Are food trucks as clean as restaurants?
Many students in an online cooking school have thought about the prospect of opening a food truck. Mobile eateries have become a booming trend that seems to be sticking around for the long haul. But some consumers are still wary of food trucks under the assumption that the vehicles are filthy. However, new research shows that ordering your meal from a food truck may actually be safer than eating at a restaurant.

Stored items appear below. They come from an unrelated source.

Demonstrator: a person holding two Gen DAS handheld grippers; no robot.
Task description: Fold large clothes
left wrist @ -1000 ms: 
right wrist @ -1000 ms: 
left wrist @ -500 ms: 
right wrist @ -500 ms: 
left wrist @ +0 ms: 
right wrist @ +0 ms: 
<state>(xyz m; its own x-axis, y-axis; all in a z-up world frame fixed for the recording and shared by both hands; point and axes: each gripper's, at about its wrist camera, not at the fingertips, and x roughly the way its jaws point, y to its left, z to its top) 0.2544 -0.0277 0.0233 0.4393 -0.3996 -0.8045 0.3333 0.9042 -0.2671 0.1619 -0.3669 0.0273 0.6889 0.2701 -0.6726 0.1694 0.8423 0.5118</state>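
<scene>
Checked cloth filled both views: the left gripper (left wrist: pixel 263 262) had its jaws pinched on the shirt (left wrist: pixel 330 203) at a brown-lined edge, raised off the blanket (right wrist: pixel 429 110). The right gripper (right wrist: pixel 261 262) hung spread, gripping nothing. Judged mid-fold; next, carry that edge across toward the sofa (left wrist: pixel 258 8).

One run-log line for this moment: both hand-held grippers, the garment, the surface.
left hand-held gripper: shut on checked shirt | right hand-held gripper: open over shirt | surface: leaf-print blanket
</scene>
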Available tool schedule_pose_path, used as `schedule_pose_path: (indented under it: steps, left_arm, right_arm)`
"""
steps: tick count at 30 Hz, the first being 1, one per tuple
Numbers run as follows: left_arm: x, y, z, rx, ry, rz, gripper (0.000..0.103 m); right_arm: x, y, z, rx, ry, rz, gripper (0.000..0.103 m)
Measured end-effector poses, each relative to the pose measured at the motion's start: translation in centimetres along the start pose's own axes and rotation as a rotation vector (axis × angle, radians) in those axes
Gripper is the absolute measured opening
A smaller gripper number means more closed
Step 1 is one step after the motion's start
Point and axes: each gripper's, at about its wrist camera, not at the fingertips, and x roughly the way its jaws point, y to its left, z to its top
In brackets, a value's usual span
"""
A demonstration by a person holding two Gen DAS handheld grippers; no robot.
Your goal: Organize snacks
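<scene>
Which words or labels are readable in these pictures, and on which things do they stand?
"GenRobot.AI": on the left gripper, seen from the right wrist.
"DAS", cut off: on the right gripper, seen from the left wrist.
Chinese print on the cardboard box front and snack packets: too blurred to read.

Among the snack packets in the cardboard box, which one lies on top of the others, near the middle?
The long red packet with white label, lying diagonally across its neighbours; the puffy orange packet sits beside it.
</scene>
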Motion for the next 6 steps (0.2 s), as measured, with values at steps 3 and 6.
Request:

In June 2014, the Institute for Justice looked into this notion that food trucks are dirty with a study, “Street Eats, Safe Eats: How Food Trucks and Carts Stack Up to Restaurants on Sanitation.” Researchers reviewed some 260,000 food-safety inspection reports from seven major cities across America: Los Angeles, Boston, Miami, Seattle, Washington, D.C., and Louisville. It found that, in every city surveyed, mobile vendors, including food trucks and carts, are covered by the same health regulation codes and inspections as brick and mortar dining establishments.
Not only do food trucks undergo the same inspections and follow the same health codes, but they scored equally as well or better than restaurants. In fact, Seattle was the only city in which mobile food vendors did not score significantly higher than restaurants. While the findings prove that food trucks are generally cleaner, they do not explain precisely why many people in the culinary industry have their own speculations. As Vox notes, the reason may be that food trucks’ kitchens are smaller and easier to manage than those found in restaurants. Additionally, with the recent growth in popularity of food trucks, mobile vendors are under greater pressure to make sure their food and facilities are pristine.
This report effectively debunks the false illusion that street food is unclean, but, as it emphasizes, also reveals that the results suggest stricter regulations on mobile vendors only serve to harm the industry.
“They also suggest that the recipe for clean and safe food trucks is simple – inspections. More burdensome regulations proposed in the name of food safety, such as outright bans and limits on when and where mobile vendors may work, do not make street food safer – they just make it harder to get,” the report stated.
Hopefully, this new information will prompt government officials to ease such restrictions on mobile vendors, and it may even sway the opinion of those who still call mobile trucks “roach coaches.”